If a line of the listing contains the string "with", return that line.

------------------------------

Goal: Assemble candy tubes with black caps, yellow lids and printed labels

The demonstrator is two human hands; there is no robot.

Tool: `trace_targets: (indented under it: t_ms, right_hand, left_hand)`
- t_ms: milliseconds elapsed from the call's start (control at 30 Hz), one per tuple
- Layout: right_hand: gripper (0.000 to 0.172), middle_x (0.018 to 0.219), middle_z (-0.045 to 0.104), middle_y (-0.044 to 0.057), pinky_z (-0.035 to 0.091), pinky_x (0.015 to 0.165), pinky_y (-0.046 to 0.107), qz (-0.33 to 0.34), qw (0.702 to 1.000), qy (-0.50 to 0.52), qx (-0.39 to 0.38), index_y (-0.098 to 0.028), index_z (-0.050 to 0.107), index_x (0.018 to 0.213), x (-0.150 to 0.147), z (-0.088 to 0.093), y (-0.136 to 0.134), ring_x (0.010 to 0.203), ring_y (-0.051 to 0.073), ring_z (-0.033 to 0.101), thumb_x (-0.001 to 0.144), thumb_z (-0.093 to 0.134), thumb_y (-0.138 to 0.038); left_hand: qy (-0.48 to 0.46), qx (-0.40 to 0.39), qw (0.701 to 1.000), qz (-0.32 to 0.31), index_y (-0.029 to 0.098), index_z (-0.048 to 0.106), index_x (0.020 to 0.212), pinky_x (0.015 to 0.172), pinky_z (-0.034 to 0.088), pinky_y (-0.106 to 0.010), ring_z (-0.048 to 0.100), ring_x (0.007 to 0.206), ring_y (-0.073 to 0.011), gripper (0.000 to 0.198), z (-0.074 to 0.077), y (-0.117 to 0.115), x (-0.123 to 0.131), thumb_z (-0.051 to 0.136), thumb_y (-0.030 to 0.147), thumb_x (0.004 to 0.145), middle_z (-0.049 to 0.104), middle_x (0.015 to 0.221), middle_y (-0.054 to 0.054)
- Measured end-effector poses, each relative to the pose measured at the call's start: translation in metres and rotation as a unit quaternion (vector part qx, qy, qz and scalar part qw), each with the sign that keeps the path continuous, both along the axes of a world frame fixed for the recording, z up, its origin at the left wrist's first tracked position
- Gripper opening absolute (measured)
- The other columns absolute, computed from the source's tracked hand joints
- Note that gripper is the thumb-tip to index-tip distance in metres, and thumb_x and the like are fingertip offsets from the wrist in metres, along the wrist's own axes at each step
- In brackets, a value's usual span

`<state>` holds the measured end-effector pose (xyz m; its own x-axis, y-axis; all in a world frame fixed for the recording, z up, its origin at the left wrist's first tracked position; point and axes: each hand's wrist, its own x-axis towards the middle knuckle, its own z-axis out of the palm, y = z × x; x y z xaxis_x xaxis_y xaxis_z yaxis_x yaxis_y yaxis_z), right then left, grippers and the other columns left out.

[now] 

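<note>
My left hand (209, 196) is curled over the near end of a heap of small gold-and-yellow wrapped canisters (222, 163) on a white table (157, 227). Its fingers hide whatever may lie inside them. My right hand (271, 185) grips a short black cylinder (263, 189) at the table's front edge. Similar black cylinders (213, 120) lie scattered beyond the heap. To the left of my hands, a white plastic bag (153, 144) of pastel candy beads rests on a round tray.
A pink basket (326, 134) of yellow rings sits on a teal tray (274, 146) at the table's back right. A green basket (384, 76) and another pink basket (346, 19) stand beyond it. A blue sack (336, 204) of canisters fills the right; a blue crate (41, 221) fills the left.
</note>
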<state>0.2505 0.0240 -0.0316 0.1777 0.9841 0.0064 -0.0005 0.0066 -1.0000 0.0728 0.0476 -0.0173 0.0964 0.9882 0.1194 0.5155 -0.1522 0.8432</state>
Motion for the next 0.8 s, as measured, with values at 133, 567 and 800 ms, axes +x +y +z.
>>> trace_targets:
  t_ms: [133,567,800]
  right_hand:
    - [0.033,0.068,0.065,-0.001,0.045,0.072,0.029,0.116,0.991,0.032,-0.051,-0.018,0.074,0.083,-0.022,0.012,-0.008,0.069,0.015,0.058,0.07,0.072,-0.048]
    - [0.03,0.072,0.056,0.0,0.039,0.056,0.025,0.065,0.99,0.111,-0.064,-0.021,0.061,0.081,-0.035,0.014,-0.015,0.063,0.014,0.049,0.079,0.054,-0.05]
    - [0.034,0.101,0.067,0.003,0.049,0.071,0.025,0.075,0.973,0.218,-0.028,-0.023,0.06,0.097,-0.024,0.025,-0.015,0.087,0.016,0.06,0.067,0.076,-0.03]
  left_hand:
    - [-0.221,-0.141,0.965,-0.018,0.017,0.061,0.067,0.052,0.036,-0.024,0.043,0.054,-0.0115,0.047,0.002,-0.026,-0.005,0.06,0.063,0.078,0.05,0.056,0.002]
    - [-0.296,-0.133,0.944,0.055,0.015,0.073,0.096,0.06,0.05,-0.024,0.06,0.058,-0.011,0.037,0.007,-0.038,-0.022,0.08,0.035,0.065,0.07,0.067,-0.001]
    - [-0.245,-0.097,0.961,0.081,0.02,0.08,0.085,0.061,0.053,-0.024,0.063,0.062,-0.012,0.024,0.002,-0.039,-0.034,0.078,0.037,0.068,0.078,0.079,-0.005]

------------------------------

- [TASK RESPONSE]:
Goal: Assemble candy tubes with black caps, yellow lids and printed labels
- Measured end-effector poses, each relative to the pose measured at the call's start: translation in metres and rotation as a unit quaternion (vector part qx, qy, qz and scalar part qw), each with the sign that keeps the path continuous, both along the axes of a world frame fixed for the recording, z up, its origin at the left wrist's first tracked position
Motion for the next 0.8 s, as measured, with values at 133, 567 and 800 ms, axes +x +y +z.

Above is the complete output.